Every now and then something happens that’s right, and for all the right reasons.
Such was the news recently that Lehman baseball coach, Dave King, will be inducted into the Ohio High School Baseball Coaches’ Association Hall of Fame on January 18, joining the likes of men like Jim Hardman, Chuck Harlow, Rick Gold, and my old coach at Ohio State University…Marty Karow.
How Karow got in there I don’t know, because he never coached the first high school game in Ohio. Another discussion for another time….!
But for Dave King, aka ‘Kinger’, his being recognized is proper and fitting, if not a few years late. He’s a ‘throwback’, passionate about baseball and the kids he’s coached. He’s competitive. He funny, and sometimes a little self-deprocating. He takes his duties seriously – always has – even if he doesn’t always take himself seriously. But best of all, he’s always been a good guy, plain and simple!
He’s coached good baseball for 38 years – at Sidney High School, briefly at Jackson Center, and since 2008 he’s averaged 20 wins a season as the leader of the Lehman Cavaliers. He’s had good players, if not great baseball talents. He’s had a couple of draftees, but never a future major leaguer; but that’s not how you judge, because about three percent of all high school players ever get to the big leagues. And yet, Dave King is one in a million!

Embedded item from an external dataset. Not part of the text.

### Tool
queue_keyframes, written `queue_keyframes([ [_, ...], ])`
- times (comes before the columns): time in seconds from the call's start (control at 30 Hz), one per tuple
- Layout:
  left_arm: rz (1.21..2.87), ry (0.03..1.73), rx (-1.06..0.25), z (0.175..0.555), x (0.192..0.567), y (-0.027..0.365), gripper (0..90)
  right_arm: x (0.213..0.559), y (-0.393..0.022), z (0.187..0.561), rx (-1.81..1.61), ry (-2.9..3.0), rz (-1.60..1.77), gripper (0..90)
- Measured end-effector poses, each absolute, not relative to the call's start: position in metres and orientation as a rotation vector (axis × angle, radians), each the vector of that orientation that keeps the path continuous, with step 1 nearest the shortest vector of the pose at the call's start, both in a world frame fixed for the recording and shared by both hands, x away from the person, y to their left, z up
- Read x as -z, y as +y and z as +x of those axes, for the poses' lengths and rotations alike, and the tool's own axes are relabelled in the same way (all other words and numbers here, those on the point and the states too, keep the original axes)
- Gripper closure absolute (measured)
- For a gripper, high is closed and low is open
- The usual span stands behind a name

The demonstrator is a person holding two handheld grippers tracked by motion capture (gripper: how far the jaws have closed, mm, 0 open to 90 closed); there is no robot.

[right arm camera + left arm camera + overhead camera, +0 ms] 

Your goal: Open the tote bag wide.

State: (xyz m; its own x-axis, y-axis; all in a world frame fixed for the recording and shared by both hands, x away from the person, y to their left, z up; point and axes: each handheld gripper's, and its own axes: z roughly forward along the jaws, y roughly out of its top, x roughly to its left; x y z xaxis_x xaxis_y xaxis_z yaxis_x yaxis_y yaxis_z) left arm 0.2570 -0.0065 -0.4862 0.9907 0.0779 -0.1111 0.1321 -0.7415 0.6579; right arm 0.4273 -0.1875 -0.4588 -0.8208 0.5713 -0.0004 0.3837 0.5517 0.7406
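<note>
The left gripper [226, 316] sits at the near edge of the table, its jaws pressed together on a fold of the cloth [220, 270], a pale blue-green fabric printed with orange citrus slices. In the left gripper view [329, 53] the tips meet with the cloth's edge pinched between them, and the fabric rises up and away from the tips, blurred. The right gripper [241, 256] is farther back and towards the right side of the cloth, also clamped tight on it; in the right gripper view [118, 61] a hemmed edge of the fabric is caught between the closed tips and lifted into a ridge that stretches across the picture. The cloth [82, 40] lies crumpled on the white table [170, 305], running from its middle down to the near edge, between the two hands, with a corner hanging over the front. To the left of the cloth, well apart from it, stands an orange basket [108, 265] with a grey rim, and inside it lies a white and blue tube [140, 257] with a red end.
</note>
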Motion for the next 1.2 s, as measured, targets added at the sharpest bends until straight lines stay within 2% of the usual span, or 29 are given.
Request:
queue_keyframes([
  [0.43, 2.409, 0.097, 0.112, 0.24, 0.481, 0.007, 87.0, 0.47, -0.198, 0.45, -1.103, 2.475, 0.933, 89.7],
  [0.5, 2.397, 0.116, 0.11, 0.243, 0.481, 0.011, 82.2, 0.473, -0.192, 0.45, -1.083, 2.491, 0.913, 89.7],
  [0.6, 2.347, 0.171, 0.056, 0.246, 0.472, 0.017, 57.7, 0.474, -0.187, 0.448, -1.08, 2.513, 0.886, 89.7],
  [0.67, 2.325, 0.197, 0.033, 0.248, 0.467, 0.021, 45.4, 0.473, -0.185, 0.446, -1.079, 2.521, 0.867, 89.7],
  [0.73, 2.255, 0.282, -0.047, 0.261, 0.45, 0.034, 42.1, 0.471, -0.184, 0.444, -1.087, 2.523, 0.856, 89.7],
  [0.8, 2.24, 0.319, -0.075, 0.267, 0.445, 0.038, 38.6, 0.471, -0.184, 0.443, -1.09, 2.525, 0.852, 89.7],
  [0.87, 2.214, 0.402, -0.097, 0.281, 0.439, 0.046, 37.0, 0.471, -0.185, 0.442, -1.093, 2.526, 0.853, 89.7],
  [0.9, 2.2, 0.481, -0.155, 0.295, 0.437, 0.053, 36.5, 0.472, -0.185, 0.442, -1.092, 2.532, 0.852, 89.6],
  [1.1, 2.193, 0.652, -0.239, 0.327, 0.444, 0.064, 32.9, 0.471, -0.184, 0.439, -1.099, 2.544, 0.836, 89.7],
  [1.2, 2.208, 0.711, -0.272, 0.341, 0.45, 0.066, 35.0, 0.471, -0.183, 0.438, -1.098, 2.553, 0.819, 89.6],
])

“I think I coach for the right reason,” King said this week in Sidney Daily News column. “I like to field a good team, and I still relate to the kids. If you don’t relate to kids as a coach, you’ll probably get out of coaching soon. When that time comes, I’ll know. But as long as I’ve got support from the schools and the players and my family, I’ll coach.”
His record speaks for itself. He’s won 603 games in 38 years of coaching. And yes, some of the last hundred have come against suspect competition in the Northwest Central Conference. But even in some of those run-rule games against Waynesfield-Goshen and Ridgemont, King has always insisted that his kids play the game the right way. After all, unlike football and basketball, baseball is a game of executing against the game itself. If you execute well the game dictates that an opponent respond in proportion. Field the ball and throw it accurately – get a bunt down and advance the runner. Height and weight have no advantage. And like Hardman, Gold, and Harlow, this is how King has always taught the game.

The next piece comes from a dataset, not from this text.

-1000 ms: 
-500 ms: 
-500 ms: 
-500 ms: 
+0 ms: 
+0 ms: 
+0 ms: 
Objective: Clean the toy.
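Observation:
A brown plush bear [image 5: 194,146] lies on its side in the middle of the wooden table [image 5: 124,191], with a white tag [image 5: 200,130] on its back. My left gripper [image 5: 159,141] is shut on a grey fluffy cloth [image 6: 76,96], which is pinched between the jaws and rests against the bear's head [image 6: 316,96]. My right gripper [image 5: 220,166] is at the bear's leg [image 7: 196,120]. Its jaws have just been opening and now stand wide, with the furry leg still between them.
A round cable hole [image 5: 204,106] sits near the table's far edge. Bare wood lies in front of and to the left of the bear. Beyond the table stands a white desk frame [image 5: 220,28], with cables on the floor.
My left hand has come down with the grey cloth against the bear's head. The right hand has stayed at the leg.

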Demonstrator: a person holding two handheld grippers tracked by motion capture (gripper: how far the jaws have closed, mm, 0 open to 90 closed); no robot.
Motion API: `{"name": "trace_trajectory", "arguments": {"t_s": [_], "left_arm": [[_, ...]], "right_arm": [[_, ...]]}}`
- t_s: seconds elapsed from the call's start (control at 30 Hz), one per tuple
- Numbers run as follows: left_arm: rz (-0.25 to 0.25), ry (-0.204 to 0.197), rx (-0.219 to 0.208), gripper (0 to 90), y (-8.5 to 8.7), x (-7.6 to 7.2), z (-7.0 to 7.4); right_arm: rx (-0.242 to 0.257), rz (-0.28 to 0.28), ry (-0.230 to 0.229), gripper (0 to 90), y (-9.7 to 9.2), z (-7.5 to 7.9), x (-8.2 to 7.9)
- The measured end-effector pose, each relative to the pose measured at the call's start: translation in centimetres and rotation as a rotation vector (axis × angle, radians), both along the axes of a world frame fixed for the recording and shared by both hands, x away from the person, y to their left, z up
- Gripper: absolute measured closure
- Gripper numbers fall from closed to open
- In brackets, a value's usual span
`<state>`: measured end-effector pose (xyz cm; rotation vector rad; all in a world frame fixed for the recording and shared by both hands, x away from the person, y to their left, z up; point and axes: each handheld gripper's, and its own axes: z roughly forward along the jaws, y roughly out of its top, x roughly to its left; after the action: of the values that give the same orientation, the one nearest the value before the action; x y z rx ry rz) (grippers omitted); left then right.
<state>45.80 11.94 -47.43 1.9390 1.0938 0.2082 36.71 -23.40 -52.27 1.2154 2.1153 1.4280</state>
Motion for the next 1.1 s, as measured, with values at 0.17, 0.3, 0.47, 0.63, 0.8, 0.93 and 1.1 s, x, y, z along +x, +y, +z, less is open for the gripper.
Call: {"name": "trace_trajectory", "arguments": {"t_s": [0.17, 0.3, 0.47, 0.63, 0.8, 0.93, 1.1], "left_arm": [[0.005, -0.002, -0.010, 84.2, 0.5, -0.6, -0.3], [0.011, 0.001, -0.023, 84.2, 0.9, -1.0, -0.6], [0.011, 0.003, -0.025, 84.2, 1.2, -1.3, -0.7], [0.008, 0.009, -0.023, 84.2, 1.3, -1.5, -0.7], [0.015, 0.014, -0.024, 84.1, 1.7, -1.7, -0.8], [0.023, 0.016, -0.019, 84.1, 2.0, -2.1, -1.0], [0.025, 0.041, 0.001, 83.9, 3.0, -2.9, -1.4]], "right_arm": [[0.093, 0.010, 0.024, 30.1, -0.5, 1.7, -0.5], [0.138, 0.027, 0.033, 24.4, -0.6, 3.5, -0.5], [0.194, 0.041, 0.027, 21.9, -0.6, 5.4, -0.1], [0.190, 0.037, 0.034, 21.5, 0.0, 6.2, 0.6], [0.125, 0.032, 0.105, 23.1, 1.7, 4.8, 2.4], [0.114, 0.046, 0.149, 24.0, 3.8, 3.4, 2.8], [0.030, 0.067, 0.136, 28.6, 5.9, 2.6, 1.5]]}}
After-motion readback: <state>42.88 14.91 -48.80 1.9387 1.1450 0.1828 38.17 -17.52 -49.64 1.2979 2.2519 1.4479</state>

“I’ve never had what you would call really great players,” he said to me a couple of years ago. “I’ve never had enough pitching, realistically, to go all the way. But I’ve had good players and I’ve had good pitching, like Alex Smith. But you gotta’ have a little luck, too, and we haven’t always been lucky.”
And his luck has usually run out in the district and regional tournaments, where King has made the Cavaliers a yearly fixture since taking over in 2008.
“But it’s not because the kids haven’t played hard and given it the best they had,” he said last spring. “Every year we start out expecting to win, and somehow a couple of arms always seem to emerge.”
He’ll start again here in a few weeks for the 39th time, doing those all-too-familiar things that people who have played for him – people who love Dave King – recognize and expect to hear.
“Code red,” he’ll yell when he wants a hitter to be more aggressive at the plate. And occasionally you get a bit of Casey Stengel, about whom his current players have no idea. Baseball needs ‘throwbacks’, guys who take the game seriously, if not always themselves – guys who aren’t afraid to show their emotions, a little silliness, and admit…you gotta’ be good to get anywhere in baseball, and life. But a little luck never hurt, either.
Congratulations, ‘Kinger’. Even if it’s come a bit late. You ARE one of my favorites.
And “code red” to the OHSBCA Hall of Fame!